◆ Exercise details: Report each line of the data that has "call" somewhere in it.

Start of Collected data

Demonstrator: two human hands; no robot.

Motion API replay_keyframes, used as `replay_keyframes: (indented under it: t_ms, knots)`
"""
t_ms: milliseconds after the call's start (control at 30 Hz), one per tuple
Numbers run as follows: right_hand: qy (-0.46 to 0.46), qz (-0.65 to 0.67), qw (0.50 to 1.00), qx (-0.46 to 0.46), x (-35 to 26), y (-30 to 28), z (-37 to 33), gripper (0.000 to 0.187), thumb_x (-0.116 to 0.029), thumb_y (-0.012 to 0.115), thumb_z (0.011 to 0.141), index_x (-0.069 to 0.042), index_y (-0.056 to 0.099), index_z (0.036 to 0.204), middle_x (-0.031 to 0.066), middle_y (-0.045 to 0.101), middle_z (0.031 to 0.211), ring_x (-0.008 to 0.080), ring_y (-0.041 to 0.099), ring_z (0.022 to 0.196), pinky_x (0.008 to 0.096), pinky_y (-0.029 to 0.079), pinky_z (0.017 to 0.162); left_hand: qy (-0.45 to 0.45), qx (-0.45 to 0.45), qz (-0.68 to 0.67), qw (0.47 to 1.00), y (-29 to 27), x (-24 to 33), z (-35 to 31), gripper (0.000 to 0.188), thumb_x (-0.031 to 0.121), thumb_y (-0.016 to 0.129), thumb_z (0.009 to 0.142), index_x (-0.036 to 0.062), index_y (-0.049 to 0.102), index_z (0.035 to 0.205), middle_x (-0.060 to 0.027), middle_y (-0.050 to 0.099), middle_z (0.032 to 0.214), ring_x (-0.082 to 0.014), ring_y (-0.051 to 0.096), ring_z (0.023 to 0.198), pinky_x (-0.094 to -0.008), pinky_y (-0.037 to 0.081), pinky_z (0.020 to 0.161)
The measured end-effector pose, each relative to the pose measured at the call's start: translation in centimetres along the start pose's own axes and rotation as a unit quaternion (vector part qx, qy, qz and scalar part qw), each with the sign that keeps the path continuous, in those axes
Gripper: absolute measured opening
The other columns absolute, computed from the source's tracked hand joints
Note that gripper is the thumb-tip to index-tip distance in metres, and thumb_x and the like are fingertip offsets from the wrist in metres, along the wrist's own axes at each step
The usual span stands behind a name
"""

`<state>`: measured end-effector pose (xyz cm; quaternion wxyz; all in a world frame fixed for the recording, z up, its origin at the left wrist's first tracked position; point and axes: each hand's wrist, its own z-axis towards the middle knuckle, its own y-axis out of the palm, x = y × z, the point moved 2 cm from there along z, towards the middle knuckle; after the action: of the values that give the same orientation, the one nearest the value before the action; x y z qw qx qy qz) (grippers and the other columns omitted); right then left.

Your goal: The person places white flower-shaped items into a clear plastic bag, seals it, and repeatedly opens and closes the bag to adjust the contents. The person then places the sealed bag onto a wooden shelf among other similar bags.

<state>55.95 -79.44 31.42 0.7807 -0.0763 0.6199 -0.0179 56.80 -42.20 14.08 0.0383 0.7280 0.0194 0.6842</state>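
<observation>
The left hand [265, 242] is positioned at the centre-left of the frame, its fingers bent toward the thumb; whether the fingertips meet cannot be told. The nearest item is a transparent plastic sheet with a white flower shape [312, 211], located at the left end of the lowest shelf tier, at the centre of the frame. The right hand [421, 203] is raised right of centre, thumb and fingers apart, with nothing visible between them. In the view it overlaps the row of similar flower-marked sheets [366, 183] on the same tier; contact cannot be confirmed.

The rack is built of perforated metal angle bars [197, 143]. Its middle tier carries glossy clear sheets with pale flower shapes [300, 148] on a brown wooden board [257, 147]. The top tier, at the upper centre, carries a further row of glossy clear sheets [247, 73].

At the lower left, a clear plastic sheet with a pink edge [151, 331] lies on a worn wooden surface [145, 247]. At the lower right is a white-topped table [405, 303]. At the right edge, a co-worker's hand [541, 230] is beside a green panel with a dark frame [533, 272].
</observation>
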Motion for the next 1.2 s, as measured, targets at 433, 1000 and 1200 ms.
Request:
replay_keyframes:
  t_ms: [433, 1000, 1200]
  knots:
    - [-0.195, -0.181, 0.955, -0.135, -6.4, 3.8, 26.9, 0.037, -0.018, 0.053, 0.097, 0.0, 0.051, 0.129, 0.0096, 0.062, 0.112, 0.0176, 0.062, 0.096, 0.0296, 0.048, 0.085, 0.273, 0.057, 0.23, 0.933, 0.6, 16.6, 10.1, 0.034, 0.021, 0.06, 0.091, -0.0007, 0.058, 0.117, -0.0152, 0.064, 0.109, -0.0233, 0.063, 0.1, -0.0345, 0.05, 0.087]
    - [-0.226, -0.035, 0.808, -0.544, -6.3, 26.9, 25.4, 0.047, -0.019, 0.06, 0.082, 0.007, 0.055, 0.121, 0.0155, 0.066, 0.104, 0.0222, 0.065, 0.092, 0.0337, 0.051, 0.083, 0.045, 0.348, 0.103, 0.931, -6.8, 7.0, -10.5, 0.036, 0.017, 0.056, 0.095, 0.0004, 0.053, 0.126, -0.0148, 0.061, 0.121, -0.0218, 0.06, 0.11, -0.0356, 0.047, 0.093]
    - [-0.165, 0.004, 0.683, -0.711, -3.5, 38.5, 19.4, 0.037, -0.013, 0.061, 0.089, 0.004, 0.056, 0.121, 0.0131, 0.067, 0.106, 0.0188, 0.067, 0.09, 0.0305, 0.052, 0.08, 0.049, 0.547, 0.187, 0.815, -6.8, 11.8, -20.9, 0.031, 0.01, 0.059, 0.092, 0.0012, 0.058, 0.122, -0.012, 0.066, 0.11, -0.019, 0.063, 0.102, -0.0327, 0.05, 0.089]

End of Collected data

◆ Finished exercise:
t_ms: milliseconds after the call's start (control at 30 Hz), one per tuple
The measured end-effector pose, each relative to the pose measured at the call's start: translation in centimetres along the start pose's own axes and rotation as a unit quaternion (vector part qx, qy, qz and scalar part qw), each with the sign that keeps the path continuous, in those axes

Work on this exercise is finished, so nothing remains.